Mumbai / New Delhi: The government has appointed a task force to create a national database of academic qualifications to ensure confidentiality, authenticity, online verification and easy retrieval of degrees.
The team, which will submit its report on the e-certificate project by the end of this month, will appoint one of the two depositories—National Securities Depository Ltd and Central Depository Services (India) Ltd—to create and manage this database, the first time such a storehouse is being planned on a nationwide scale.
In the private sector, software and insurance industry groups currently manage their own database to prevent fraud.
According to the website of the ministry of human resource development (HRD), there are a total of 490 government-recognized universities in the country with around 2.54 million students getting a graduate or postgraduate degree every year. Apart from this, 9.5 million students clear their secondary school examinations.
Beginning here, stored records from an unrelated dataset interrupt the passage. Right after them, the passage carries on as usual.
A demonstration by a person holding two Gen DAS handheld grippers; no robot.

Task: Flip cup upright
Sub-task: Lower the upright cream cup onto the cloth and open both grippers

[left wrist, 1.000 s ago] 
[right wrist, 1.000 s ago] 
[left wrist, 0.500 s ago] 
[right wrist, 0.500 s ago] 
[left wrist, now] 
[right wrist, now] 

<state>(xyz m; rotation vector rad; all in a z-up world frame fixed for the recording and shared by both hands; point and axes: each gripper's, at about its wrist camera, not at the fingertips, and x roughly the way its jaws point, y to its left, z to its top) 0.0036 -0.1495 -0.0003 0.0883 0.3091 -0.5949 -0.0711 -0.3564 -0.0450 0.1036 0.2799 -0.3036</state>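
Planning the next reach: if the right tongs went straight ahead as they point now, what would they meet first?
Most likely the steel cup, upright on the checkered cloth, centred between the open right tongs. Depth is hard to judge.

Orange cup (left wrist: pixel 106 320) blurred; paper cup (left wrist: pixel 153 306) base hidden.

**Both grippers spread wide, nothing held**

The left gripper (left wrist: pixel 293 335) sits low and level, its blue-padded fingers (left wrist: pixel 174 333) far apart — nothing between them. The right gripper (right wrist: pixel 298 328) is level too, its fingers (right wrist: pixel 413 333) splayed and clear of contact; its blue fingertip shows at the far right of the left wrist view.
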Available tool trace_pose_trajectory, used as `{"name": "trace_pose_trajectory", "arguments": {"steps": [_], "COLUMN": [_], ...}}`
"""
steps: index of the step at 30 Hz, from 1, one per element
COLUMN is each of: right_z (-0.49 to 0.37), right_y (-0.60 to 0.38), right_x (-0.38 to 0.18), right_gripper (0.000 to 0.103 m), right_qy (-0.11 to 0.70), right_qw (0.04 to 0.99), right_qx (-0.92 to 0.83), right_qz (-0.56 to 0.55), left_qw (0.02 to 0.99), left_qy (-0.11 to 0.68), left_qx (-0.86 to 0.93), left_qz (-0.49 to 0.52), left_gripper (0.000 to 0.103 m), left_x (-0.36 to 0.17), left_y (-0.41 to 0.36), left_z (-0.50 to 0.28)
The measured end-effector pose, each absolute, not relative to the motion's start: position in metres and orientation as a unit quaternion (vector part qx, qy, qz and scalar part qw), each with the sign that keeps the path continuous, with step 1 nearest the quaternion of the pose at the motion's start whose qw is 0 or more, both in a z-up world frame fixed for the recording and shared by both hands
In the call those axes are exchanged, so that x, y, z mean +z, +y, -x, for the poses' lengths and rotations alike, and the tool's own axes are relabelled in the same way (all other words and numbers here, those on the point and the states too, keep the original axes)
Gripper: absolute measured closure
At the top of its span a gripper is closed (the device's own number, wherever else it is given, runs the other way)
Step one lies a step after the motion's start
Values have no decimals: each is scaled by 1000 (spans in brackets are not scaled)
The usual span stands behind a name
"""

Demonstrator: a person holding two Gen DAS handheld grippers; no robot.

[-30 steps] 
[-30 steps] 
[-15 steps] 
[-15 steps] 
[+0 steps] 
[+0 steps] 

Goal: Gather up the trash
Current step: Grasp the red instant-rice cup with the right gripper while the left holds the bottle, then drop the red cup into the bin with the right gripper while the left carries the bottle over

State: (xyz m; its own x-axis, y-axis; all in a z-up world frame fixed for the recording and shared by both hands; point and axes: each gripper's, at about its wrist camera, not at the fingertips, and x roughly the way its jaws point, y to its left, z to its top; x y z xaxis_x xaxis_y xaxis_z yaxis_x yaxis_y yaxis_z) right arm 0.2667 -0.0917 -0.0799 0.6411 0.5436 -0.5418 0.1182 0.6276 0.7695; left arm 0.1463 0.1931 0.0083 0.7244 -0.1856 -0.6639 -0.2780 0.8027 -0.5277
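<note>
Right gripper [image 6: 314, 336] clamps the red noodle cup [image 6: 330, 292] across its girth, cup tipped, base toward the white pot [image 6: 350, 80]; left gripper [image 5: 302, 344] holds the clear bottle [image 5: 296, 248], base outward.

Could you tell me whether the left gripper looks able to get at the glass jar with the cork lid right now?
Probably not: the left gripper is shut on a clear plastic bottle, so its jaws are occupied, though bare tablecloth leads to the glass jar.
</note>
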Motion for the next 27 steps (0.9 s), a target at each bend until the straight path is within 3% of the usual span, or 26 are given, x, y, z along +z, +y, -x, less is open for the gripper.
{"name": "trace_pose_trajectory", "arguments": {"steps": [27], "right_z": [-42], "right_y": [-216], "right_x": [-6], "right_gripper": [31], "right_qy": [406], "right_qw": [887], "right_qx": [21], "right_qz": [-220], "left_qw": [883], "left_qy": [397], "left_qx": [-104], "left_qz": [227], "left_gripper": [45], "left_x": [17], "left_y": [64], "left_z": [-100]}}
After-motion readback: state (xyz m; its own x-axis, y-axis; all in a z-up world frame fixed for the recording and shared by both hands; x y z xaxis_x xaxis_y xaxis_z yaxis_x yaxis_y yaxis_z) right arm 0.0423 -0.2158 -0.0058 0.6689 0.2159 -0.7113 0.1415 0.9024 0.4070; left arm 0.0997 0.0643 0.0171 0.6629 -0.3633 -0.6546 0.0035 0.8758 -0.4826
According to First Advantage Pvt. Ltd, a background screening firm, at least 15% of resumes they checked last year had false information, creating the need for such a database.
The database will not just stock documents virtually, but also create a system for storing hard copies, said Sanjay Dhande, chairman of the government-appointed task force and director of the Indian Institute of Technology, Kanpur.
The group was appointed by the HRD ministry, which oversees education, in January this year. Verification of degrees will be cheaper and quicker if the project is implemented.
“We have prepared the road map of implementation, of which the first and foremost is that a law needs to be enacted to give legal standing to the database,” Dhande told Mint over phone from Kanpur. “Technology is the least important part according to me, given the expertise in the field available.”
The task force, also entrusted with identifying a registered depository that would create the database, has formed two sub-committees to look into the matter.
Dhande said only registered depositories are being considered for the job.
Another official of the task force, requesting anonymity since he is not authorized to speak to the media, said universities and various education boards will also be asked to upload documents online as the database is implemented.
He also said that legislation for the database is expected to be in place by September-October.
“The creation of the database should take another two years,” the member said.
Academic certificates from school to graduate and postgraduate levels, including professional degrees, will be mandatorily registered with the depository through the respective boards, universities and other institutions once the legislation is passed, with information retrievable on payment of a fee.
According to an official with one of the two shortlisted depositories, both institutions have already made presentations to the HRD ministry.
The official didn’t want his depository to be identified since he feared it would hamper the chances of selection.
“The e-certificate programme would work very much like demat (dematerialization of shares), except that the physical copy of the certificate will be in the hands of the candidate,” he said.
The government is not going to invest any money directly into the programme, it would just create enabling legislation, he added.
The depository will charge universities and schools for uploading degrees apart from getting paid by prospective employers who want to use the service for verification.
The person wouldn’t say how much the depositories would charge nor how much the depositories would have to invest in infrastructure.
Nasscom, the country’s information technology (IT) industry group, launched the National Skills Registry (NSR), a centralized database of employees for independent background checks, in January 2006.
Till date, 83 companies have joined NSR, comprising more than 70% of the workforce in IT and allied services.
The NSR website has recorded details of at least 593,000 individuals and has fingerprints and photos of more than 367,000.
More recently, in December, life and general insurance companies banded together to mandate that a centralized employee work and education database be set up by CRP Ltd, a risk mitigation consulting and solutions provider.